Saturday, March 26, 2011

Option 2-Borges Blog

Perla Sasson-Henry introduces two theories in his portion of the Rocky Mountain Review of Language and Literature that reflect very well what our class has spoken about in Borges stories these past weeks. The Bifurcation Theory explains the idea that there are a “number of possibilities and solutions which emerge” (Henry 13) in every choice a person makes. We can see this theory run through many of Borges’ works, specifically in the Garden of Forking Paths. The second theory mentioned, is the Chaos Theory, which explains the “discovery that hidden within the unpredictability of chaotic systems are deep structures of order.” (Henry 12)

Bifurcation Theory occurs in the Garden of Forking Paths where there is talk of how “In all fictions, each time a man meets diverse alternatives, he chooses one and eliminates the others.” (Borges 125) There could be many futures for these men including death or life or delivering themselves to their captain. This theory is shown in many of Borges fictions, not only The Garden of Forking Paths, but it is also in The Lottery in Babylon.

We spoke in class of Borges’ love for simultaneity and parallel universes. We also spoke of how in The Garden of Forking Paths, the paths are killed after a man chooses one versus in The Lottery in Babylon, you could be anyone and do anything, it was up to chance, but there is still bifurcation in that you choose whether or not you want to play and when to play.

The Chaos Theory explaining that “what to the naked eye resembles noise, disruption, or disorganization is in fact the result of some deeply organized structure” (Henry 12), can be shown through The Library of Babel. This library may seem chaotic, filled with so many people and so an infinite number of books, but “the arrangement of the gallery is always the same: Twenty bookshelves, five to each side, line four of the hexagon’s six sides…” (Borges 112) The chaos of this library, really just is a very organized display of books and walls in a hexagonal figure.

We spoke of chaos when discussing The Lottery in Babylon and how Borges changes the way the world works and in his fictional pieces, he instead makes his characters living in an ordered world where the people only introduce the chaos. This is what is happening in both The Lottery in Babylon and The Library of Babel. This switch of how the world works is confusing and hard to grasp because the world is so chaotic, one may not be able to imagine a world or a library or a lottery that has initial chaos that is “ubiquitous, stable, structured”. (Henry 12)

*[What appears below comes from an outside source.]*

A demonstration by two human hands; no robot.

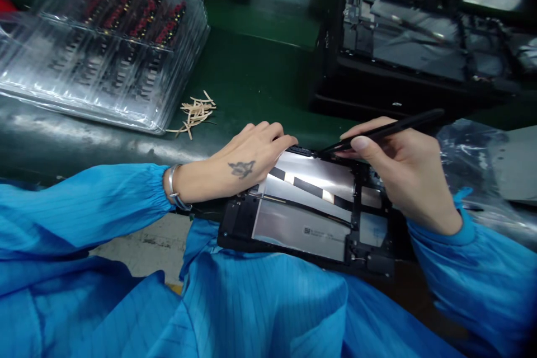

The bifurcation theory and the chaos theory are both very apparent in the fictional works of Borges. These two theories are part of the reason why Borges may be difficult to read at times because they introduce new concepts into how the world works, concepts we may have never thought of before. Henry explains these theories in an understandable way in which heavily related the works of Borges to the two theories. Bifurcation and chaos may be two of the most prominent theories within the fictional works of Borges.

Works Cited:

1) Perla Sassón-Henry. Borges' "The Library of Babel" and Moulthrop's Cybertext "Reagan Library" Revisited
Rocky Mountain Review of Language and Literature
Vol. 60, No. 2 (2006), pp. 11-22
Published by: Rocky Mountain Modern Language Association
Article Stable URL:

2) Borges, Jorge Luis, and Andrew Hurley. Collected Fictions. New York, N.Y., U.S.A.: Viking, 1998. Print.

1 comment:

  1. I think that you do very well explaining the essay you read; certainly you seem to. One reason I think you did very well is that most of the time when literary critics refer to a scientific theory, they mangle it pretty badly - but you were able to extract a reasonable explanation of chaos theory from an essay which may not have explained it very well, so I thought that was quite good. So that part of your work is very effective.

    The second part of the prompt calls for you to either expand upon or critique something that we discussed in class. You barely even gesture at doing this. Now, clearly this essay does do different things than we did in class, and clearly what it does is *connected* to our discussion - but you aren't doing a good job of explaining how we should read and think differently with this essay in mind.

    Really, this was just too short: you gave a competent explanation of the essay, but then dodged really doing the second part.